Monday, April 13, 2026

One in Two Illinois Students Is Economically Disadvantaged

In Lake Forest School District 67, on Chicago's affluent North Shore, 21 out of 1,644 students are classified as economically disadvantaged. That is 1.3%. Across the state in East St. Louis, the figure is 99.3%. Nearly every student in the district qualifies.

These two districts share a state education system, a funding formula, and almost nothing else. Between them stretches the full width of economic inequality in Illinois public schools, where 918,734 students, 49.7% of total enrollment, are classified as economically disadvantaged in the 2024-25 school year. The rate has hovered within a fraction of the 50% mark for three consecutive years, and the state's enrollment decline is slowly pushing it higher.

The rate is rising even as the count falls

Economically disadvantaged rate trend

The economically disadvantaged share of Illinois enrollment stood at 48.8% in 2019. It dipped to 46.5% in 2022 before rebounding sharply to 49.0% in 2023 and reaching 49.8% in 2024. In 2025, it pulled back slightly to 49.7%.

The count itself tells a different story. Illinois enrolled 968,445 economically disadvantaged students in 2019 and 918,734 in 2025, a decline of 49,711, or 5.1%. Total enrollment fell faster, dropping 6.9% over the same period.
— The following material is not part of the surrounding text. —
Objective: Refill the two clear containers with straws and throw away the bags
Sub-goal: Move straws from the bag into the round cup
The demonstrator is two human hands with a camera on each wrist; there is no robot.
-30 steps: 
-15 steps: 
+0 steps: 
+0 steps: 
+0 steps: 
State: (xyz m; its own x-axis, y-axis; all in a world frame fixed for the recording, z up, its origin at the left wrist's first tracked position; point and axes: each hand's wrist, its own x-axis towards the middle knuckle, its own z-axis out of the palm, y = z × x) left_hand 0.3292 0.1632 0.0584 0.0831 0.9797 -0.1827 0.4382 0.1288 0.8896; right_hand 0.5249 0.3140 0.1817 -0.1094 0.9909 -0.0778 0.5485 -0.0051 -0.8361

Students not classified as economically disadvantaged declined 8.5%, from 1,016,074 to 929,826. Part of this differential is mechanical: reclassification through CEP (detailed below) shifted some students into the disadvantaged category. But even accounting for measurement noise, the pattern is consistent with non-disadvantaged families leaving the public system at a higher rate.

Both declining, one faster

The 2022 dip was not what it seemed

The most visible feature of the trend line is the V-shaped drop in 2022 and recovery in 2023, a 2.5-percentage-point swing in a single year. That swing represents 41,081 students reclassified as economically disadvantaged in 2023 while total enrollment simultaneously fell by 11,535.

The pattern is consistent with expanded participation in the federal Community Eligibility Provision. CEP allows schools where at least 40% of students qualify for subsidized meals to offer free meals to all enrolled students without requiring household applications. In September 2023, the USDA finalized a rule lowering the qualifying threshold from 40% to 25%, a change that made thousands more schools eligible nationwide. Illinois also passed the Healthy School Meals for All Program in August 2023, requiring districts to seek CEP funding before implementing the state's universal meals law.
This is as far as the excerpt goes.